“We stand alongside Turkey in its efforts in protecting its national security and fighting against terrorism. France and Turkey are on the same side within the framework of the international coalition against the terrorist group ISIS.”

Statement by French Foreign Ministry, July 2015

The 13th November Paris massacre will be remembered, like 9/11, as a defining moment in world history.

The murder of 129 people, the injury of 352 more, by ‘Islamic State’ (ISIS) acolytes striking multiple targets simultaneously in the heart of Europe, mark a major sea-change in the terror threat.

For the first time, a Mumbai-style attack has occurred on Western soil?—?the worst attack on Europe in decades. As such, it has triggered a seemingly commensurate response from France: the declaration of a nationwide state of emergency, the likes of which have not been seen since the 1961 Algerian war.

ISIS has followed up with threats to attack Washington and New York City.

Meanwhile, President Hollande wants European Union leaders to suspend the Schengen Agreement on open borders to allow dramatic restrictions on freedom of movement across Europe. He also demands the EU-wide adoption of the Passenger Name Records (PNR) system allowing intelligence services to meticulously track the travel patterns of Europeans, along with an extension of the state of emergency to at least three months.

Under the extension, French police can now block any website, put people under house arrest without trial, search homes without a warrant, and prevent suspects from meeting others deemed a threat.

The ripple effect from the attacks in terms of the impact on Western societies is likely to be permanent. In much the same way that 9/11 saw the birth of a new era of perpetual war in the Muslim world, the 13/11 Paris attacks are already giving rise to a brave new phase in that perpetual war: a new age of Constant Vigilance, in which citizens are vital accessories to the police state, enacted in the name of defending a democracy eroded by the very act of defending it through Constant Vigilance.

“France is at war,” Hollande told French parliament at the Palace of Versailles.

“We’re not engaged in a war of civilizations, because these assassins do not represent any. We are in a war against jihadist terrorism which is threatening the whole world.”

Conspicuously missing from President Hollande’s decisive declaration of war, however, was any mention of the biggest elephant in the room: state-sponsorship.

Syrian passports discovered near the bodies of two of the suspected Paris attackers, according to police sources, were fake, and likely forged in Turkey.

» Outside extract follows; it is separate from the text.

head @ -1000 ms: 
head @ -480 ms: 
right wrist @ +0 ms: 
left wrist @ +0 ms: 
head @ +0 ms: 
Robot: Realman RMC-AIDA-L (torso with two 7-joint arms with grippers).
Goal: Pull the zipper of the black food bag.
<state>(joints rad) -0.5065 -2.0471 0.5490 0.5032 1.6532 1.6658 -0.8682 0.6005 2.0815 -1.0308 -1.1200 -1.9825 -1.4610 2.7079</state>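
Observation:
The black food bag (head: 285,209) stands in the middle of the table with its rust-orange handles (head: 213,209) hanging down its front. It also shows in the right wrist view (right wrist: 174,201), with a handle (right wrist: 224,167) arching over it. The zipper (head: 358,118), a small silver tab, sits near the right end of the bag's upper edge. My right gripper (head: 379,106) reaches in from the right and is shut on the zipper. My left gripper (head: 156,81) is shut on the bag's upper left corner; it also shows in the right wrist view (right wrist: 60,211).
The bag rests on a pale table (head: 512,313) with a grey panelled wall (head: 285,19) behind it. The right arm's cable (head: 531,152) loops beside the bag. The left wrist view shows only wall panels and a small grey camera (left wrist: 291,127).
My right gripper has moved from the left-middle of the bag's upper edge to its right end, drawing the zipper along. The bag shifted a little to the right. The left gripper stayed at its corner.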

Earlier this year, the Turkish daily Meydan reported citing an Uighur source that more than 100,000 fake Turkish passports had been given to ISIS. The figure, according to the US Army’s Foreign Studies Military Office (FSMO), is likely exaggerated, but corroborated “by Uighurs captured with Turkish passports in Thailand and Malaysia.”

Further corroboration came from a Sky News Arabia report by correspondent Stuart Ramsey, which revealed that the Turkish government was certifying passports of foreign militants crossing the Turkey-Syria border to join ISIS. The passports, obtained from Kurdish fighters, had the official exit stamp of Turkish border control, indicating the ISIS militants had entered Syria with full knowledge of Turkish authorities.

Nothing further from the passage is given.